Coupable n'est pas un film tout public, c'est une évidence. Car la réalisation nous pousse dans un climat étouffant où la douce mélancolie sombre rapidement dans la dépression la plus insupportable. Les plans sont archi léchés et pensés, Laetitia Masson est connue pour se pencher beaucoup sur la forme de ses films, c'est une chercheuse d'images stylisées. Mais il serait bien bête de la blamer pour ça car elle n'en oublie pas le fond. Son nouveau film est brillament écrit et ne manque pas d'humour ni de cynisme. La réalisatrice épingle nos désirs d'amours automatiquement mêlés au désir d'une vie à deux. Mais à quoi bon associer l'amour à une existence forcément commune qui tôt ou tard finira par nous faire basculer dans le silence ou pire l'indifférence ? C'est la peur d'être seul dans un monde où le regard extérieur est une attaque quotidienne. Le personnage de Marguerite , mi femme enfant mi femme fatale, se baladant toujours avec sa malette remplie de couteaux de cuisine, est emblématique du thème du film. Elle veut aimer, ou peut être surtout être aimée. Ainsi elle questionne les hommes autour d'elle : "Et vous , vous auriez pu m'aimer?" Ce personnage singulier sera d'ailleurs au fil du film plongé dans des situations de plus en plus improbables et pathéthiques (l'occasion pour Masson de déployer un humour particulièrement réjouissant).
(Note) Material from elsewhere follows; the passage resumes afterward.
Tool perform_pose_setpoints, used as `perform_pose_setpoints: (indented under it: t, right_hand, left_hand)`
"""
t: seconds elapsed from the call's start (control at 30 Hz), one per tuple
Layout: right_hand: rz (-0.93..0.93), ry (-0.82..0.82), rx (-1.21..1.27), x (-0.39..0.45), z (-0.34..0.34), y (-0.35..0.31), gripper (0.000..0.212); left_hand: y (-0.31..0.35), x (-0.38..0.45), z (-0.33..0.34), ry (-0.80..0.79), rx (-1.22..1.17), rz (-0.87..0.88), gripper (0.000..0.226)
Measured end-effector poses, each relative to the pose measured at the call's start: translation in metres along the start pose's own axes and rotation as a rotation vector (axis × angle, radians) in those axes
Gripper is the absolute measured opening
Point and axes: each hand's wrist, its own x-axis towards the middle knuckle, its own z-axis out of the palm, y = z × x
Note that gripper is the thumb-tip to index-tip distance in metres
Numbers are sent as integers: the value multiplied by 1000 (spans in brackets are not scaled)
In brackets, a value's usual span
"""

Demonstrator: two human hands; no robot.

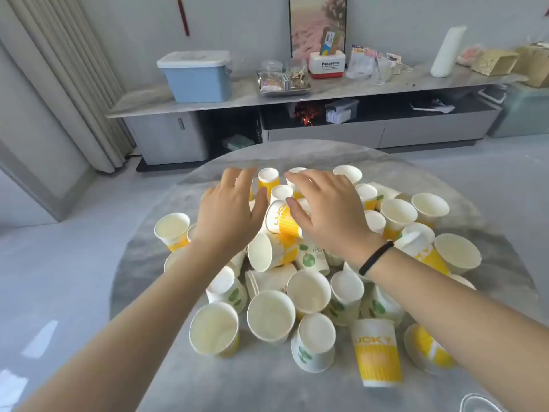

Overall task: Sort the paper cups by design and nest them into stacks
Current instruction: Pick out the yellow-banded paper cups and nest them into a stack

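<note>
A round grey table [297, 388] carries a loose heap of paper cups [309, 288] spread from its far edge to near its near edge, some upright, some upside down, some on their sides. Two designs show: yellow-striped cups printed "LUCKY" and white cups with green leaf marks.

Both bare hands reach over the far middle of the heap. The left hand [230, 211] is palm down with its fingers [237, 181] spread apart; whether it touches the cups beneath it cannot be told. The right hand [329, 211], with a black band [375, 257] on its wrist, is also palm down with fingers apart, and its thumb lies against a tilted yellow cup [280, 218] lying between the two hands; a firm grip cannot be told.

Near the table's near edge an upside-down yellow LUCKY cup [377, 352] stands right of centre, with a leaf-marked cup [313, 343] just beside it on the left. An upright cup [172, 230] sits at the left edge of the heap.

Beyond the table a long low cabinet [297, 96] against the wall holds a blue lidded box [197, 75].
</note>
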Motion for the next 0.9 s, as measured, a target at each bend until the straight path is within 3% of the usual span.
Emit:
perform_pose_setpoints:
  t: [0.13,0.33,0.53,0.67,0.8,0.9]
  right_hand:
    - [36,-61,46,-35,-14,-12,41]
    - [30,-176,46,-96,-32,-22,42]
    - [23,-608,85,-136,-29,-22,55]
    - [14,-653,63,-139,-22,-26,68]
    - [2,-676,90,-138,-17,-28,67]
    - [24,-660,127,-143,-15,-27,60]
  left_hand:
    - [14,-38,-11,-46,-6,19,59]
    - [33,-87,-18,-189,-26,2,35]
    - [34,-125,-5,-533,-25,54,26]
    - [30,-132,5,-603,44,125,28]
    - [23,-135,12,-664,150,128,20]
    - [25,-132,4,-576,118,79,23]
Coupable ne se résume donc pas à son enquête avec ses blondes hitchcockiennes et fatales , le film offre une variation intelligente et souvent juste sur le thème de l'amour tel qu'on peut le concevoir ou le rêver de nos jours. Tout le long métrage durant règne la frustration, les rendez-vous manqués se succédant pour laisser place à une prison intérieure dont la clé semble bien cachée. Du sexe, on en attend, les corps des acteurs habités semblant bruler de désir. Mais non, tout est en retenue. Et c'est là que trainent ces couteaux , petits objets tranchant prêts à pénétrer la chair de l'être aimé, seul échappatoir à un amour défait, éteint, trop destructeur. Qui de Blanche ou Marguerite est l'assassin ? Le doute se répend mais le suspense n'est pas là. On voudrait juste savoir si tous ces personnages mal aimés finiront par trouver une issue après s'être autorisés à se perdre. Voici un film grave et intelligent, avec de vrais partis pris esthétiques et scénaristiques, une oeuvre à la fois froide et sensible. Au final la scène la plus érotique sera celle d'une danse à deux (et quelle scène de cinéma !). Mélange abouti et réfléchi de polar et de chassé croisés amoureux , Coupable est un film qui laisse une trace.